Anderson asserts in the proposed class action that the BOGO price was higher than the regular price. According to the lawsuit, at one Washington, D.C., Burger King Anderson paid $4.19 for two Croissan’wiches, using a BOGO coupon, but buying a single Croissan’wich at the same restaurant was just $1. She says she found similar discrepancies between the single price and the BOGO price at different Burger Kings in Maryland, Virginia, and Washington, D.C.
Typically, “Buy one, get one free” offers, which are not uncommon in the restaurant business, would imply that if a person buys one item for the regular price, they could normally expect to receive two of the items for the price of buying one. However, that is not the case, Anderson asserts.
“Burger King’s nationwide BOGO scheme is deceptive to reasonable consumers who expect that, when using a BOGO coupon at any retail store or restaurant, absent any exclusions or other terms and conditions, they will pay the same regular price for two identical Croissan’wiches as they would pay to purchase a single Croissan’wich,” the lawsuit states.
The Burger King class action lawsuit seeks to represent anybody who bought two Croissan’wiches using a BOGO coupon in Maryland, the District of Columbia, and Virginia.
The Burger King BOGO Class Action Lawsuit is Koleta Anderson v. Burger King Corp., Case No. 1:17-cv-01204, in the U.S. District Court for the District of Maryland.
Staying at an Intercontinental Hotel Costing you more than the Room Charge? The international hotel chain got hit with a data breach class action lawsuit this week, alleging it failed to protect customer data resulting in a credit and debit card hack in 2016. The hackers allegedly stole private and valuable customer information over several months in 2016.
Filed in federal court in Georgia, by lead plaintiff David Orr, the lawsuit alleges breach of implied contract, negligence and unjust enrichment. Orr claims the U.K.-based hotel chain, which has in excess of 5,000 hotels worldwide, failed to take adequate steps to prevent the installation of malware on its payment system and failed to detect the security breach.
“IHG’s security failures enabled the hackers to steal plaintiff’s and class members’ private Information from within IHG’s hotels and subsequently make unauthorized purchases on their credit and debit cards,” the IHG lawsuit states. “The failures also put plaintiff’s and class members’ financial information and interests at serious, immediate and ongoing risk and, additionally, caused costs and expenses to plaintiff and class members attributable to responding, identifying and correcting damages that were reasonably foreseeable as a result of IHG’s willful and negligent conduct.”
According to the complaint, Orr stayed at an IHG Holiday Inn in Biloxi, Mississippi in October, 2016. During his stay he used his debit card to pay for his hotel room.
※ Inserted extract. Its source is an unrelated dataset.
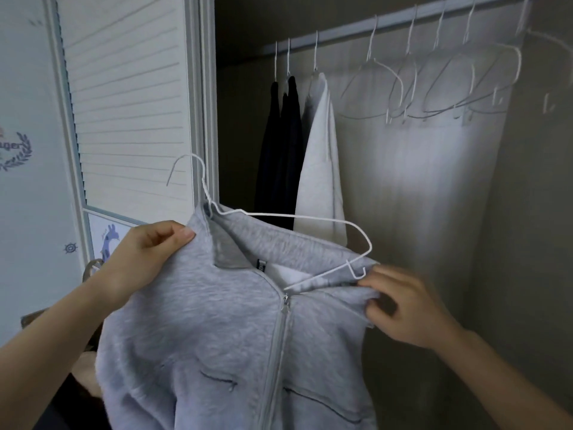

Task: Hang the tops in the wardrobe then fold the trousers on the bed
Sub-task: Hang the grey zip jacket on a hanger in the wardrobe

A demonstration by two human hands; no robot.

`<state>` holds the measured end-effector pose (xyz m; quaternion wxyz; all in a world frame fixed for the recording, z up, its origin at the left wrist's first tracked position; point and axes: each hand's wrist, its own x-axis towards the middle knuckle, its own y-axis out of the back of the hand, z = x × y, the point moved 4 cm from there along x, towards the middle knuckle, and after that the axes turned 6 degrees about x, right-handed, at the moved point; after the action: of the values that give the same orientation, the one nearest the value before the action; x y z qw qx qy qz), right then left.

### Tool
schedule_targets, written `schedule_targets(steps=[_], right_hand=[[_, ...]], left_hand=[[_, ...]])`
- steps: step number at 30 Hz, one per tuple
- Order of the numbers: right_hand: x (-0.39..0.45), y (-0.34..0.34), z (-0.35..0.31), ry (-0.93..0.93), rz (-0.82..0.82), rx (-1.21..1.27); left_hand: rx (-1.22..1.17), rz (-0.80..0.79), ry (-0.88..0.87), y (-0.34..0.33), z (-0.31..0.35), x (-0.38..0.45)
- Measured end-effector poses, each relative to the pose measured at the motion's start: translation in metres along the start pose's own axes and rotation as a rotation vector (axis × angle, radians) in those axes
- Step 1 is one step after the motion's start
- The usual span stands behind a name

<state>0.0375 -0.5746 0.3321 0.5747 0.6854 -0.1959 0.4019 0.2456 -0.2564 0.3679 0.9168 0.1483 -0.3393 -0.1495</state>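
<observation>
One grey zip-front top [217, 330] is held up in front of the open wardrobe [496, 212], below the level of the hanging rail [403, 18]. A white wire hanger [297, 216] sits partly inside its neck: the hanger's left arm runs down under the collar, while the right arm and its small notch hook lie exposed above the right shoulder fabric. The hanger hook points up and to the left, free of the rail. The zip is closed up to the collar, and two slanted pockets show on the lower front.

The left hand [145, 256] pinches the top's left shoulder, thumb on the front of the fabric and fingers curled behind. The right hand [406, 308] grips the right shoulder edge just below the hanger's notch, fingers bunching the cloth; this hand is slightly blurred.

On the rail's left end hang two dark garments [282, 150] and one white garment [321, 169], touching one another. Toward the rail's right end hang several bare white wire hangers [434, 85]. A louvred white wardrobe door [124, 97] stands left of the opening.
</observation>
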Motion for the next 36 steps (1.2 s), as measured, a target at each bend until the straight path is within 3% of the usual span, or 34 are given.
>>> schedule_targets(steps=[4, 7, 10, 13, 15, 17, 20, 22, 25, 28, 33, 36], right_hand=[[0.003, 0.026, -0.003, 0.044, 0.081, -0.053], [0.011, 0.039, -0.005, 0.087, 0.09, -0.015], [0.025, 0.049, -0.005, 0.075, 0.126, -0.03], [0.039, 0.051, -0.012, 0.086, 0.095, -0.069], [0.051, 0.049, -0.023, 0.089, 0.086, -0.069], [0.062, 0.034, -0.045, 0.127, 0.052, -0.039], [0.07, -0.004, -0.076, 0.183, -0.122, 0.01], [0.071, -0.01, -0.075, 0.097, -0.157, 0.084], [0.067, 0.006, -0.039, -0.18, -0.01, 0.015], [0.051, 0.0, -0.011, -0.531, -0.143, 0.142], [0.043, -0.012, -0.008, -0.542, -0.106, 0.338], [0.044, -0.01, -0.005, -0.637, -0.074, 0.578]], left_hand=[[0.105, -0.034, -0.048, 0.0, -0.003, -0.005], [0.284, -0.11, -0.117, -0.002, -0.007, -0.009], [0.576, -0.062, -0.164, -0.007, -0.01, -0.015], [0.859, 0.05, -0.434, -0.013, 0.003, -0.028], [0.835, 0.046, -0.517, -0.021, 0.015, -0.035], [0.743, 0.045, -0.483, -0.037, 0.027, -0.036], [0.588, 0.028, -0.417, -0.06, 0.039, -0.031], [0.477, 0.056, -0.351, -0.056, 0.039, -0.024], [0.311, 0.103, -0.271, -0.033, 0.031, -0.014], [0.318, 0.106, -0.28, -0.024, 0.031, -0.008], [0.344, 0.029, -0.322, -0.031, 0.038, -0.004], [0.345, -0.06, -0.366, -0.029, 0.046, 0.0]])
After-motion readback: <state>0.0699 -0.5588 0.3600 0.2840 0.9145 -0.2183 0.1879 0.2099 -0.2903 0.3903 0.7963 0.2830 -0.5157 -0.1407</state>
His debit card contained private information, which was exposed due to IHG’s inadequate security.
On February 3, IHG announced that 12 of its locations had been affected by the data hack. Then, in April the company expanded the number of affected locations to over 1,000 and sent a data breach notification letter to affected customers, the lawsuit states.
The lawsuit seeks to represent a class of all consumers who used their credit or debit cards and were affected by the security breach at a hotel and time identified by IHG between September 29 and December 29, 2016.
The case is Orr v. InterContinental Hotels Group PLC et al., case number 1:17-cv-01622, in the U.S. District Court for the Northern District of Georgia.
Do the VW Emissions Lawsuits ever end? For owners of VW 3.0 liter engines—they did this week. A US district judge hearing the Volkswagen AG emissions scandal lawsuits has said he will grant approval of a $1.2 billion settlement deal, effectively ending claims affecting VW’s 3.0-liter-engine vehicles.
The VW settlement is the latest in a series that total in excess of $17 billion. All the cases stem from the emission-cheating software installed in certain VW and Audi vehicles.
The settlement will involve 88,500 owners of VW 3.0-liter cars. Under the terms of a related consent decree with the US Department of Justice, the German automaker will pay $225 million to mitigate environmental effects of nitrogen oxide pollution.
This latest settlement follows the earlier $14.7 billion deal with owners of 2.0-liter vehicles reached in October 2016. That deal includes $2.7 billion for environmental remediation.
According to a statement issued by Department of Justice attorney Josh Van Eaton, who represented the US Environmental Protection Agency in the lawsuits, the consumer settlements of the VW emissions scandal is “the largest civil penalty ever under the Clean Air Act.”
The case is In re: Volkswagen “Clean Diesel” Marketing, Sales Practices and Product Liability Litigation, case number 3:15-md-02672, in the US District Court for the Northern District of California.
Ok – That’s a wrap for this week. See you at the bar!